Oven Fan Noisy or Won't Spin: Convection vs Cooling Fan Faults
Oven fan roaring, rattling, or stalled? How to tell the convection fan from the cooling fan, what to check yourself, and when to repair or replace.

Contents
- Two fans in an oven: convection and cooling
- Loud roar or rattle: worn bearings and the impeller
- Convection won't bake evenly: the fan is stalled, the element is fine
- The cooling fan won't stop after you switch off
- Grease build-up and thermal protection
- When to replace the fan motor and when the whole oven
When your oven fan is noisy or won't spin, the problem is almost never "the whole oven" — the culprit is one of two completely different fans, and each has its own job and its own typical failure.
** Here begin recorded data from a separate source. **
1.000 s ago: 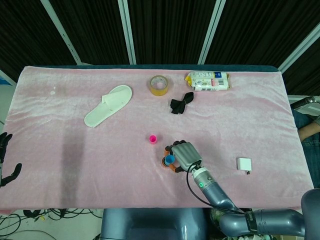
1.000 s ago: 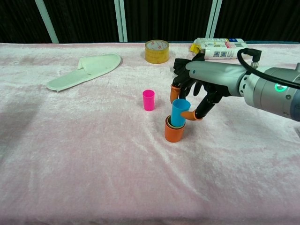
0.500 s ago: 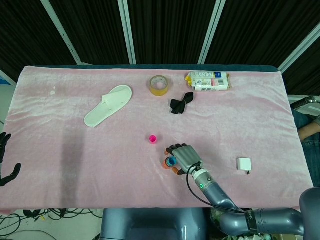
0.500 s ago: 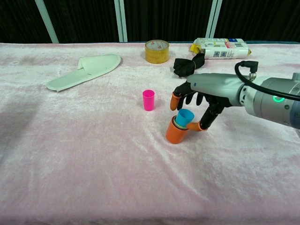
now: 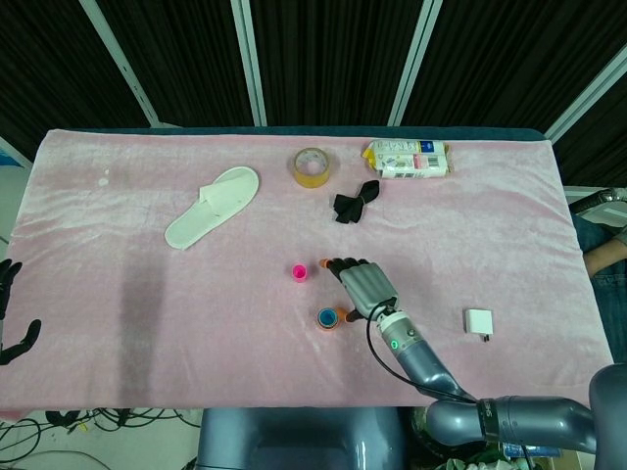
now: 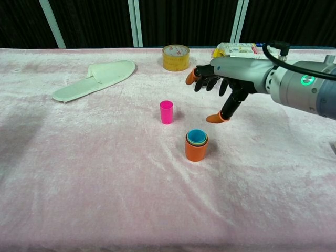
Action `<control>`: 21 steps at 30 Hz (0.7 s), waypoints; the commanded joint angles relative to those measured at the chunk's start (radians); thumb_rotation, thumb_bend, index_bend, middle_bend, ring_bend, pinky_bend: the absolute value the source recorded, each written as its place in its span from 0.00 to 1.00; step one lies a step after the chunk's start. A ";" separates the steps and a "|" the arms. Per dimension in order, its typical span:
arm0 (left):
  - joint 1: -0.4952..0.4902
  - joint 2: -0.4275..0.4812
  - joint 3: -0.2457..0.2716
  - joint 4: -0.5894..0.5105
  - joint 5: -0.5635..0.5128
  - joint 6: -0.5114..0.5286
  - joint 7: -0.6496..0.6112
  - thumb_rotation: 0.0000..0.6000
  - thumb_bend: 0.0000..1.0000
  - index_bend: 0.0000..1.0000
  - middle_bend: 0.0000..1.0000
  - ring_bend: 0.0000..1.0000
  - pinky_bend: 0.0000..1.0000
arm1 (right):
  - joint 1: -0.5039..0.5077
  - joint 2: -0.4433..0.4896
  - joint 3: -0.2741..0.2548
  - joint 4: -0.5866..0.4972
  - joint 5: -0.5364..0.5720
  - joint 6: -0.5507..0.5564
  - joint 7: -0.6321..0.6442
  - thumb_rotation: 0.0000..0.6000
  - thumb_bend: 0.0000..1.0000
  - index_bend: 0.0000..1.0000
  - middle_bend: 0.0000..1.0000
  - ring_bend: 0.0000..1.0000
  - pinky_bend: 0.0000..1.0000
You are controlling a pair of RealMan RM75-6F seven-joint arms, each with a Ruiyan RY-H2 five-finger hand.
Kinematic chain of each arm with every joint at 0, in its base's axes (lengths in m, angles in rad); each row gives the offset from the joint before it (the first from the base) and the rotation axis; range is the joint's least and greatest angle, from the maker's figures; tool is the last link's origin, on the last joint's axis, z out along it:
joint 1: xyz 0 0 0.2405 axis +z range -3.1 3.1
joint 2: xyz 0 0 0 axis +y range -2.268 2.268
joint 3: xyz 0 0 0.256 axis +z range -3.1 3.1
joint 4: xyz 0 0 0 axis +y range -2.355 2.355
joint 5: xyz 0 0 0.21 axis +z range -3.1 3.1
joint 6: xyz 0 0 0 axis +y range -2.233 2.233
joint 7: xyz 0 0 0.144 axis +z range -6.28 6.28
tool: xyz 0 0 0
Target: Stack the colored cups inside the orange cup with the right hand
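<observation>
The orange cup [image 6: 195, 150] stands upright on the pink cloth with the blue cup [image 6: 197, 136] nested inside it over other coloured rims; from the head view it is the orange cup [image 5: 328, 318]. A pink cup [image 6: 166, 112] stands alone to its left and further back, also seen as the pink cup [image 5: 300, 272]. My right hand [image 6: 223, 84] hovers above and behind the stack, fingers spread, holding nothing; it shows as the right hand [image 5: 362, 286] in the head view. My left hand [image 5: 10, 313] hangs off the table's left edge, fingers apart.
A white slipper [image 6: 94, 79] lies at the back left. A tape roll [image 6: 175, 57], a black cloth [image 5: 354, 203] and a snack packet [image 5: 409, 159] sit along the back. A white adapter [image 5: 478, 322] lies right of the stack.
The right hand let go of the blue cup, which dropped fully into the orange stack. The hand then rose and moved back, fingers opening wide.
</observation>
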State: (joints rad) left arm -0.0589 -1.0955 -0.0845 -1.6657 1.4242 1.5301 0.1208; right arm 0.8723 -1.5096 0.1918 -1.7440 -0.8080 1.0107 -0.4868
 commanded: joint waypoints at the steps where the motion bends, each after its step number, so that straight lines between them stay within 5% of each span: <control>1: 0.000 -0.001 0.000 0.000 0.001 0.000 0.002 1.00 0.34 0.07 0.05 0.00 0.01 | 0.023 -0.047 0.019 0.080 -0.008 -0.028 0.023 1.00 0.19 0.18 0.21 0.21 0.26; 21: 0.000 0.007 -0.006 -0.002 -0.012 -0.004 -0.017 1.00 0.34 0.07 0.05 0.00 0.01 | 0.100 -0.242 0.070 0.356 0.017 -0.135 0.108 1.00 0.24 0.30 0.31 0.22 0.26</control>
State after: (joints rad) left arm -0.0593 -1.0888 -0.0906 -1.6678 1.4122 1.5258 0.1042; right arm 0.9623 -1.7321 0.2542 -1.4113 -0.7929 0.8882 -0.3910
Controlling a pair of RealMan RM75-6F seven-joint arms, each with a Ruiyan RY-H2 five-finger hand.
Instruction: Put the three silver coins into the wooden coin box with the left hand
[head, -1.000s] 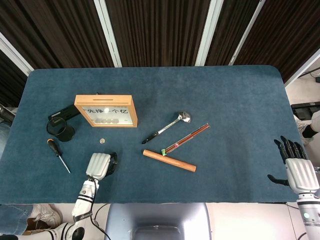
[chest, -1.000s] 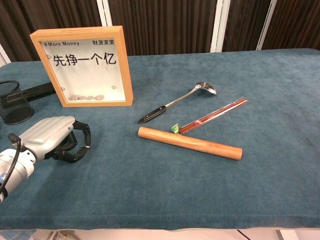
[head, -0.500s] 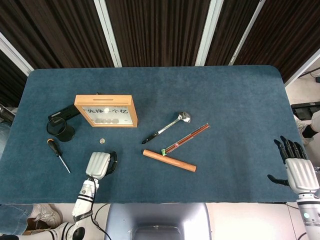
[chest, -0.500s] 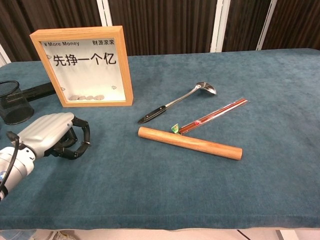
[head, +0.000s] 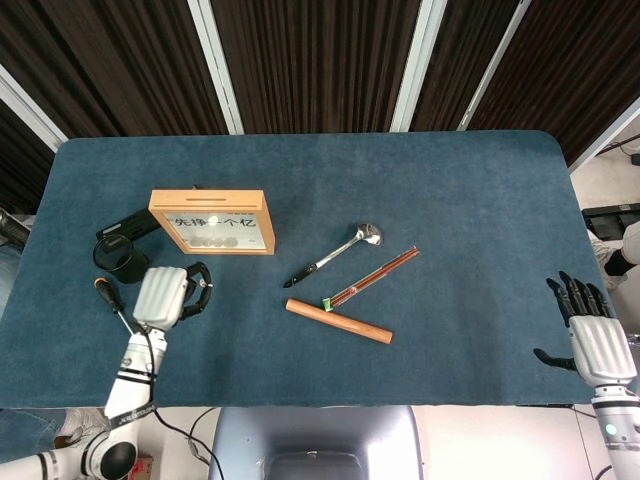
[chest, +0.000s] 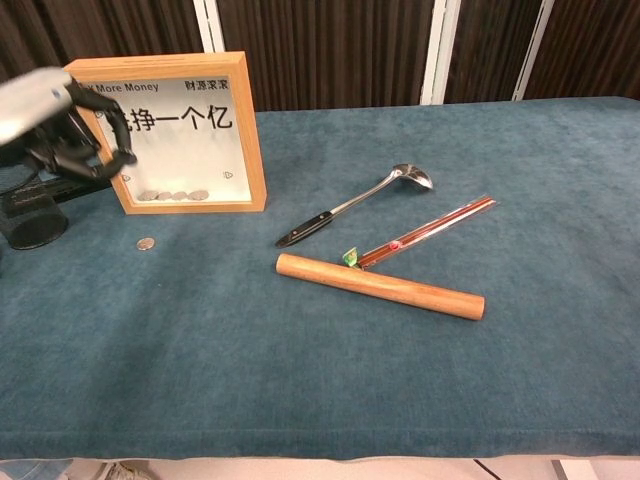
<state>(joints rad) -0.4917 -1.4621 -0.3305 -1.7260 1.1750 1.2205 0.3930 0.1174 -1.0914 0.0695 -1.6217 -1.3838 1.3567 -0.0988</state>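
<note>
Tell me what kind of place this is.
Probably a robot test lab, not a home: a table covered in blue cloth holds unrelated items like a coin box, ladle and rolling pin, with dark slatted panels behind.

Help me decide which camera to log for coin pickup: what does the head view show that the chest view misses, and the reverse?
Only the head view shows the right hand at the table's edge, fingers apart, and the screwdriver by the left hand.

Only the chest view shows the loose silver coin on the cloth; overhead, the left hand covers that spot.

Both show the wooden coin box, the ladle, the chopsticks and the wooden rolling pin.
</note>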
This article explains how to tell a loud roar from a rattle, why convection suddenly stops baking evenly, why the cooling fan keeps spinning long after you switch off, and where the line sits between checking it yourself and a service centre. Straight from the bench, honest, no scare tactics.
Two fans in an oven: convection and cooling
Before you go hunting for the fault, you need to work out which fan is making the noise. Most modern electric ovens have two completely different fans, and people mix them up all the time.
The convection fan sits in the back wall, inside the oven cavity, behind a round metal cover. There is often a ring-shaped heating element around it. Its job is to drive hot air around the cavity so the temperature is even and food browns from every side. It only spins when convection (fan) mode is on, and it works in a hot environment, so its motor has heat-resistant bearings.
The cooling (tangential) fan sits up top or behind the control panel, outside the baking cavity. It does not blow air onto the food — it cools the oven's electronics, the door's insulating layer, and the fascia, venting warm air through a slot above the door. It switches on automatically as the oven heats up, and keeps running after you switch off until the inside cools down.
A quick test for which one it is:
- The noise comes from inside the cavity, changes with convection mode, and disappears when you select plain top/bottom heat without the fan → convection fan.
- The noise comes from the top/fascia, is still audible after you switch the oven off, and does not depend on the mode you select → cooling fan.
That one distinction already points you most of the way to a diagnosis. Now let's go by symptom.
Loud roar or rattle: worn bearings and the impeller
A noise that is louder than it used to be almost always comes from mechanics, not electronics. The fan motor spins on bearings, and over years of heat the grease in them dries out.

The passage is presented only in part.